Im Zuge dieser Ereignisse nach dem Krieg wurden auch jene bestraft und verfolgt, die mit den NS-Machthabern kollaboriert hatten. So wie die führenden Nationalsozialisten im August 1945 vor dem Nürnberger Gerichtstribunal standen, so sollten auch tschechoslowakische Bürger für solche Verbrechen bestraft werden. Dies erfolgte aufgrund der Retributionsdekrete Nr. 16 und 138/1945 Sammlg. Mitglieder der Protektoratsregierung wurden vom neu entstandenen Nationalgericht verurteilt; insbesondere diese Prozesse hatten einen klaren politischen Charakter, da die richterliche Unabhängigkeit stark eingeschränkt war. Weniger wichtige Kollaborateure und Handlanger der nationalsozialistischen Machthaber wurden von außerordentlichen Volksgerichten verurteilt. Insgesamt erfolgte die Verurteilung von ca. 33 000 Personen.
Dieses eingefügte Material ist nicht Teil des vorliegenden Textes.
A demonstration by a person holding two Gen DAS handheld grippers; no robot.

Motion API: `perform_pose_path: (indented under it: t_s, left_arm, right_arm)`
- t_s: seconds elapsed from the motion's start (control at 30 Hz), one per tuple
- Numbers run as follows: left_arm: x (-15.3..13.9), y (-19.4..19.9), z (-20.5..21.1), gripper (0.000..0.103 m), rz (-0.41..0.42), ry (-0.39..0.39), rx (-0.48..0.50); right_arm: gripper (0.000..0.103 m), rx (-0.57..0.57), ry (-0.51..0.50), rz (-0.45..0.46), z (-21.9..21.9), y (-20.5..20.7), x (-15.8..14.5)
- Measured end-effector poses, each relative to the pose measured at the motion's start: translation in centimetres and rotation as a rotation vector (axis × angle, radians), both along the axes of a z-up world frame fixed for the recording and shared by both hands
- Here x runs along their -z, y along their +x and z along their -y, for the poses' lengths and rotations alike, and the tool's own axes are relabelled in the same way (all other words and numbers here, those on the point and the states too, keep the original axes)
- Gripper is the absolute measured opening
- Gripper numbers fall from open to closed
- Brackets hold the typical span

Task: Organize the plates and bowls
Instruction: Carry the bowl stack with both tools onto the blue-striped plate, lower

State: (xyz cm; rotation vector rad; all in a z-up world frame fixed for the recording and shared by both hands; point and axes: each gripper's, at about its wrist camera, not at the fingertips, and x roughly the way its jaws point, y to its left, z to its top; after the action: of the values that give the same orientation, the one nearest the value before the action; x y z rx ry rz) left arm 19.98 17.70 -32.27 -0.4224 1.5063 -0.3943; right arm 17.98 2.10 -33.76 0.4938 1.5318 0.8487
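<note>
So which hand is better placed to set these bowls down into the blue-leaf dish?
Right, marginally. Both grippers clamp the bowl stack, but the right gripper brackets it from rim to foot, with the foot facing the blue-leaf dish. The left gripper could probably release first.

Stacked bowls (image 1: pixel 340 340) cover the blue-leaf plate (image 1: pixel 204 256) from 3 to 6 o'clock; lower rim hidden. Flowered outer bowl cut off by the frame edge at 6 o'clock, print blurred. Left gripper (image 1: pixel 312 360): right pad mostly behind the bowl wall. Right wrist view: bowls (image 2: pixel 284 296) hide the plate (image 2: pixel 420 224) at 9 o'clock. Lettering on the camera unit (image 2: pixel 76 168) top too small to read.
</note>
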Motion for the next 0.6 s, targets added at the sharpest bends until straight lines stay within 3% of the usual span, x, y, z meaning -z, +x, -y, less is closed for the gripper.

[1] Verschwinden sollten nicht nur die Deutschen, sondern auch Bezeichnungen, die an sie erinnerten. Aus einem Rundschreiben des Innenministeriums vom 10. August 1945:„Die Wiederherstellung der verfassungsrechtlichen Verhältnisse und die neue rechtliche Stellung der Deutschen im Lande Böhmen, Mähren und Schlesien macht es erforderlich, dass auch eine Umbenennung von Straßen und öffentlichen Plätzen im Einklang mit diesen Änderungen vorgenommen wird. Das Innenministerium ersucht (…), alle Bezeichnungen (…) zu beseitigen, die an die Zeit der Unfreiheit, des Nationalsozialismus und dessen Repräsentanten als auch an die Germanisierung und das Deutschtum erinnern, und die beseitigten Namen mögen durch neue geeignete Bezeichnungen ersetzt werden“. Beseitigt wurden auch alle Bezeichnungen, die mit den Nazis nichts zu tun hatten. Beispielsweise wurde in Plzeň (Pilsen) Saský most (Sachsenbrücke) in Rooseveltův most (Roosevelt-Brücke) umbenannt oder Říšské předměstí (Reichsvorstadt) in Jižní předměstí (Südvorstadt) umbenannt, obwohl diese Bezeichnungen schon in der Monarchie bestanden hatten und mit der NS-Zeit nichts zu tun hatten.